Barnes nodded, uncertain at first about putting his thoughts into words. “You said yesterday he might have a slight concussion, isn’t that correct?”
“I believe we’ve mentioned it today too.”
“Right. Is it possible for a slight concussion to make somebody a little confused and very suspicious of—of another group of people?”
“Paranoia? No.”
“It isn’t possible?”
“Slight concussions can cause some confusion, Mr. Barnes. If you’ve ever seen a boxer or a football player walking around and maybe even doing what he’s supposed to, fight or run with the ball, but acting kind of dazed and maybe staggering a little, you’ve seen the results of a slight concussion. But a concussion like that doesn’t cause paranoia or any other mental disorder, in my experience. Sometimes almost any kind of trauma will produce overt paranoia in a person who’s had it for years and been covering it up, though. How does … I can’t recall his name.”
“Sergeant Proudy.”
“How does Sergeant Proudy act?”
Barnes told him.
Chapter 32
I’D RATHER BE IN PHILADELPHIA
Little Ozzie cried until he could cry no more. He could not have said just why he cried, but he cried because he knew, in some deep part of him where the knowledge would remain till he was dead, that the world was a more horrible place than he could ever imagine. He might think of monsters or mad dogs, but the world would beat him. It would turn the people he loved and trusted to monsters; it would reveal those meant to help him as mad dogs. He wept for himself, and he wept because he knew there would never really be anyone else to weep for him.

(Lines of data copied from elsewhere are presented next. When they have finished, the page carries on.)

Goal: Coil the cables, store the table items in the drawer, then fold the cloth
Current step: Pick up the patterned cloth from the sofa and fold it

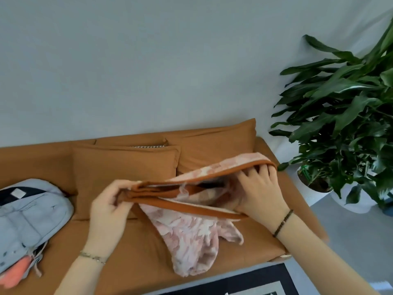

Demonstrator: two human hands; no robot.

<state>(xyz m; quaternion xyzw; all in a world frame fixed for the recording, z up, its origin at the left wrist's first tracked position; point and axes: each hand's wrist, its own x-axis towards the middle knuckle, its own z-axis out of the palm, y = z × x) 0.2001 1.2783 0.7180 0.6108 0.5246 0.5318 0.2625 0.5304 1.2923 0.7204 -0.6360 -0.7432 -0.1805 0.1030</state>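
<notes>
1. The cloth, pink and mottled with a rust-brown trim, is held up in the air between both hands, above the seat of the brown sofa.
2. Her left hand grips the gathered left end, fingers curled round several bunched layers of the trim.
3. The right hand is spread out inside the fold at the right end. Its fingers are fairly straight and fanned, with the upper trim stretched over the fingertips and the lower trim passing below the wrist.
4. From the stretch between the hands, the loose pink part hangs down towards the near edge of the seat.
5. A grey backpack lies on the sofa to the left, well apart from the cloth.
6. A brown cushion leans at the far side, behind the left hand.
7. A leafy plant in a white pot stands on the floor to the right of the sofa.
</notes>
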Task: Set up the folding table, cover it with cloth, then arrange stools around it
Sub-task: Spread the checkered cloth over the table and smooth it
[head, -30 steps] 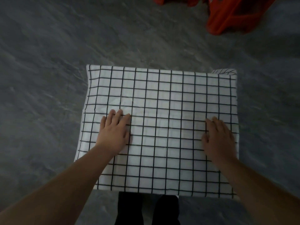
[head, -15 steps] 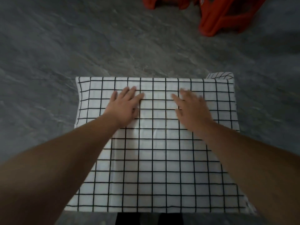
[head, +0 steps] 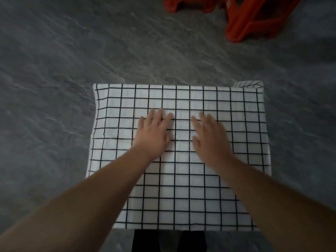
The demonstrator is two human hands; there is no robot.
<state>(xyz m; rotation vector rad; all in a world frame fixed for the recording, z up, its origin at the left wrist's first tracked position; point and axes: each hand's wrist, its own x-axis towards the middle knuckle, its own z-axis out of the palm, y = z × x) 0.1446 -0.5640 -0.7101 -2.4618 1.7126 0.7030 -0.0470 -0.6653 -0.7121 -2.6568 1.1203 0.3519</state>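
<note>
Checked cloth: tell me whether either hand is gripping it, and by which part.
Nothing is held. The left hand and the right hand lie flat on the middle of the checked cloth, fingers straight, gripping no part.

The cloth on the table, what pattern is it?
White with a black grid check; the cloth shows plainly in the head view, the only one.

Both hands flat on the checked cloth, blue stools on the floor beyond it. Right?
No: the stools are red, not blue; the head view shows it. The left hand and right hand do lie flat on the checked cloth, stools on the floor beyond it.
</note>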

It ended slowly. Perhaps half an hour passed between the first slacking of his tears and his last choking sob. That gave him time to look about without having to commit himself to consideration of what he saw. It was nothing anyway: a narrow room; a narrow window, high and old-fashioned looking, with bars on this side of the glass. The scuffed sofa where he lay smelled faintly of tears and dust, and creaked a little when he got off.
The door opened and a black woman in a white dress like the school nurse’s took him by the arm and said come along, boy. They went into a wide hallway with tiles on the floor, a place he faintly recalled. The plaster was dark brown until it got higher than his head. Up there it was vanilla. Chocolate for kids, he thought, vanilla for grown-ups. Serves them right.
They went through a door, and the nurse pushed him through another one.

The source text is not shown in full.